- _Problem to solve_
Write all entries out exactly, images excluded.

- _Data for review_
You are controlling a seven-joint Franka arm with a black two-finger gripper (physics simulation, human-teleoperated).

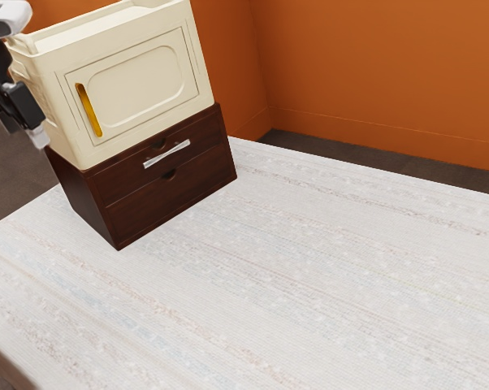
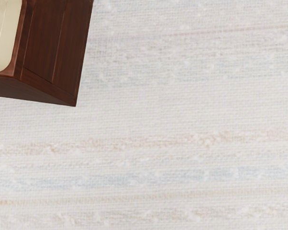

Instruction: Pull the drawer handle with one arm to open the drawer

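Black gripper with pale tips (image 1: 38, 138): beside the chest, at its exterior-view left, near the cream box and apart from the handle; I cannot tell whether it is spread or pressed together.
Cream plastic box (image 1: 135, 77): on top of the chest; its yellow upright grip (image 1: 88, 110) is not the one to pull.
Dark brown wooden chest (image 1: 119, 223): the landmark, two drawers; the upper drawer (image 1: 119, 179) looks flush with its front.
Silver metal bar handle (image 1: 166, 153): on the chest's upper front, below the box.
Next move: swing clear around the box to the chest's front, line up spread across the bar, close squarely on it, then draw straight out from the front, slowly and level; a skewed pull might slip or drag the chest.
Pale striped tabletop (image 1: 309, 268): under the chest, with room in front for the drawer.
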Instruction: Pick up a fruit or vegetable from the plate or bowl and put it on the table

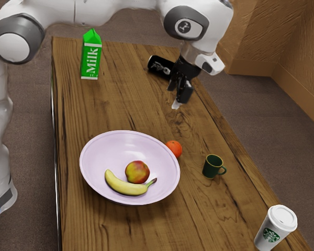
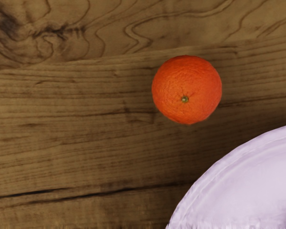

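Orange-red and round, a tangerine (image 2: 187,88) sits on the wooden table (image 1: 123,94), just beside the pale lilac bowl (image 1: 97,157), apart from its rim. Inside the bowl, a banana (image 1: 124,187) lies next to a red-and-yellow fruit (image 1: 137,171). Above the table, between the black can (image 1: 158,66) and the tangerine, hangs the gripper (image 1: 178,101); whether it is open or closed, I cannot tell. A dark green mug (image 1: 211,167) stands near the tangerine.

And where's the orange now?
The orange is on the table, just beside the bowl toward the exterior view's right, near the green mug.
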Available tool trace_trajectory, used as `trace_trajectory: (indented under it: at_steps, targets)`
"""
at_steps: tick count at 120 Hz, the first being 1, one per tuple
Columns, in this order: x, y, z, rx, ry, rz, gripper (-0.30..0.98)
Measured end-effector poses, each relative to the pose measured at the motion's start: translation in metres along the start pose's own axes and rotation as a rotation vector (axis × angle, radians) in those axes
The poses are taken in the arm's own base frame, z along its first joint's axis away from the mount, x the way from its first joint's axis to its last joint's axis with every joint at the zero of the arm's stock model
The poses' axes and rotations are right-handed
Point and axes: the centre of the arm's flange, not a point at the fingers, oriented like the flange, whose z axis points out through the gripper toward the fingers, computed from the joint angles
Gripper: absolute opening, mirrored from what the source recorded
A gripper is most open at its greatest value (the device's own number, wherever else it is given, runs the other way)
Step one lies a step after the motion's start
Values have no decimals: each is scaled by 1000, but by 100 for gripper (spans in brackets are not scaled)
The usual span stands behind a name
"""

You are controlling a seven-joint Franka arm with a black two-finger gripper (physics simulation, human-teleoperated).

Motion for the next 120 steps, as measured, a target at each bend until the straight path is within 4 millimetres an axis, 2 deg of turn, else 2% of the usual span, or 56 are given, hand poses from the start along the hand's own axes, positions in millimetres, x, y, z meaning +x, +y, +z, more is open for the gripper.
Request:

- _Completed task_
You are controlling a seven-joint Franka arm with a black two-finger gripper (physics simulation, human-teleoperated).


Instruction: Pull the drawer handle with one arm to open the drawer

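Black gripper with pale tips (image 1: 38, 138): beside the chest, at its exterior-view left, near the cream box and apart from the handle; I cannot tell whether it is spread or pressed together.
Cream plastic box (image 1: 135, 77): on top of the chest; its yellow upright grip (image 1: 88, 110) is not the one to pull.
Dark brown wooden chest (image 1: 119, 223): the landmark, two drawers; the upper drawer (image 1: 119, 179) looks flush with its front.
Silver metal bar handle (image 1: 166, 153): on the chest's upper front, below the box.
Next move: swing clear around the box to the chest's front, line up spread across the bar, close squarely on it, then draw straight out from the front, slowly and level; a skewed pull might slip or drag the chest.
Pale striped tabletop (image 1: 309, 268): under the chest, with room in front for the drawer.
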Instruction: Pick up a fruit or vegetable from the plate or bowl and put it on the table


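Orange-red and round, a tangerine (image 2: 187,88) sits on the wooden table (image 1: 123,94), just beside the pale lilac bowl (image 1: 97,157), apart from its rim. Inside the bowl, a banana (image 1: 124,187) lies next to a red-and-yellow fruit (image 1: 137,171). Above the table, between the black can (image 1: 158,66) and the tangerine, hangs the gripper (image 1: 178,101); whether it is open or closed, I cannot tell. A dark green mug (image 1: 211,167) stands near the tangerine.

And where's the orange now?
The orange is on the table, just beside the bowl toward the exterior view's right, near the green mug.
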Available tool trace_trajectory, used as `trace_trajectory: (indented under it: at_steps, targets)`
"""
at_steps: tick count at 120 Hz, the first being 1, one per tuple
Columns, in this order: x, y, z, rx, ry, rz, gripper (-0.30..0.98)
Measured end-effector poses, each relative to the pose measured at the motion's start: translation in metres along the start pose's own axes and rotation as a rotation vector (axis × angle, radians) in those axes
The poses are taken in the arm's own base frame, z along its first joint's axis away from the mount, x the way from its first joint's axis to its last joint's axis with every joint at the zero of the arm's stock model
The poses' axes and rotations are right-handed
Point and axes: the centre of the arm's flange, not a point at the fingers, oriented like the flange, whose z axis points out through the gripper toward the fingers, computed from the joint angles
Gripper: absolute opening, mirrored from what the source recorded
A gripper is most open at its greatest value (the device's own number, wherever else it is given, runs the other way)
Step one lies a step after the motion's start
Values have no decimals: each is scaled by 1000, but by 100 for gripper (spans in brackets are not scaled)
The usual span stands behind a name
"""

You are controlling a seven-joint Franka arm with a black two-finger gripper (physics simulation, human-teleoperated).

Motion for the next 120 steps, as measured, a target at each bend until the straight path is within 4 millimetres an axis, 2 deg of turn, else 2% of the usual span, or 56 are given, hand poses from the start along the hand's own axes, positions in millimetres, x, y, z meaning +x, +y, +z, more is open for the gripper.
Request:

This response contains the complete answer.